Chatham House, il think tank inglese (tra i più accreditati del mondo) che si occupa di politica estera, assegna ogni anno un premio ai contributi più significativi al miglioramento delle relazioni internazionali. Quest’anno il premio è andato ai cinque giudici della Corte suprema del Malawi, che, nonostante le pressioni, hanno invalidato le elezioni presidenziali del 2019 e ordinato la loro ripetizione dopo aver riscontrato estese irregolarità.
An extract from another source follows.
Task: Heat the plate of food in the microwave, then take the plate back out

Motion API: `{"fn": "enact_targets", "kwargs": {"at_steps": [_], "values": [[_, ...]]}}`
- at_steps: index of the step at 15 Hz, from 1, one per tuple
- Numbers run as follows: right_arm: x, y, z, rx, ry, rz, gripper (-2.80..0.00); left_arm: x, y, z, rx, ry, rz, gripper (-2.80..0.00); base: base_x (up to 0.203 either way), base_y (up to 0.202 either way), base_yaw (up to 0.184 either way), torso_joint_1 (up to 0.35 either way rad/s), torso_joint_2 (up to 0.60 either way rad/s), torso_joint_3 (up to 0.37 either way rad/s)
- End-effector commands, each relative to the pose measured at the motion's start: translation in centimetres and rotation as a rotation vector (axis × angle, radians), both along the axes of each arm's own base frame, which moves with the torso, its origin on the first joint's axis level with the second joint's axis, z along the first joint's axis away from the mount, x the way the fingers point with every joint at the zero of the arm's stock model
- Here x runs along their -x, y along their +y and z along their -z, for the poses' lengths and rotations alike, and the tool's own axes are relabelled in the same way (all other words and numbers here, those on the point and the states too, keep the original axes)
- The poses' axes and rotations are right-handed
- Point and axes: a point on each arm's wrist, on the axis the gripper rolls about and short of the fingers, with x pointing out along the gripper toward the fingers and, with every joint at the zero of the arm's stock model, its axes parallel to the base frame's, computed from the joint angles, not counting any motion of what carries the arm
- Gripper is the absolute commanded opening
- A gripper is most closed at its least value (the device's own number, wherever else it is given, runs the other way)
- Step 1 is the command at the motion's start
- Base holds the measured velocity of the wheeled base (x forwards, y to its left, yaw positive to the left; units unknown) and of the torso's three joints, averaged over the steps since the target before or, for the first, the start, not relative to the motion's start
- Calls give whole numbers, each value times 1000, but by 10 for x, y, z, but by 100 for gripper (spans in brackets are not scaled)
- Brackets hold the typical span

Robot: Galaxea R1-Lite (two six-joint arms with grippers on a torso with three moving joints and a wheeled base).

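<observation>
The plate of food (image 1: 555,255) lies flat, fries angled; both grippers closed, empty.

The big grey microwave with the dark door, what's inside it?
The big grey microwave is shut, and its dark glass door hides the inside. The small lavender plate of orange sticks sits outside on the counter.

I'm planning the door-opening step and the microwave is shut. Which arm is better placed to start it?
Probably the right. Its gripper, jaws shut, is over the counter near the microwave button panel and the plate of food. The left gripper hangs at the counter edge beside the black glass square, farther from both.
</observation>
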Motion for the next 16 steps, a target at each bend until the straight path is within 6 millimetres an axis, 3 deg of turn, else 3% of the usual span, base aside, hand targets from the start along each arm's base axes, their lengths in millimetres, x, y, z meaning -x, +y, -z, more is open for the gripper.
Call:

In merito al voto, Radio France Internationale (RFI) raccontava che « sui social media le elezioni presidenziali del 2019 nel Malawi sono state battezzate le ‘Tipp-Ex election’, facendo riferimento alla marca di un correttore, dopo che sono uscite schede elettorali con aree pitturate con il liquido bianco e soprascritte, alterando a quanto pare i risultati».
Chatham
House plaude ai giudici e scrive: «I giudici della Corte costituzionale del
Malawi hanno dato l’esempio ai loro colleghi di tutto il mondo
difendendo
la centralità dello Stato di diritto e la
separazione dei poteri (…) Nonostante i tentativi di corruzione di alto livello
e le minacce, il giudice
Healey Potani, il giudice Ivy Kamanga, il giudice Redson Kapindu, il giudice Dingiswayo Madise e il giudice Michael Tembo – che sono arrivati in tribunale sotto scorta armata e indossando giubbotti antiproiettile – hanno emesso una sentenza di 500 pagine che ha rispettato la Costituzione e difeso i diritti democratici dei cittadini nelle circostanze più difficili (…) La sentenza del Malawi è senza precedenti in un paese in cui le passate elezioni sono state segnate da irregolarità, brogli elettorali e violenze. I giudici hanno affermato con successo la loro indipendenza di fronte a pressioni significative e al potere dell’incumbency». Il potere, detto altrimenti, di chi il potere ce l’ha.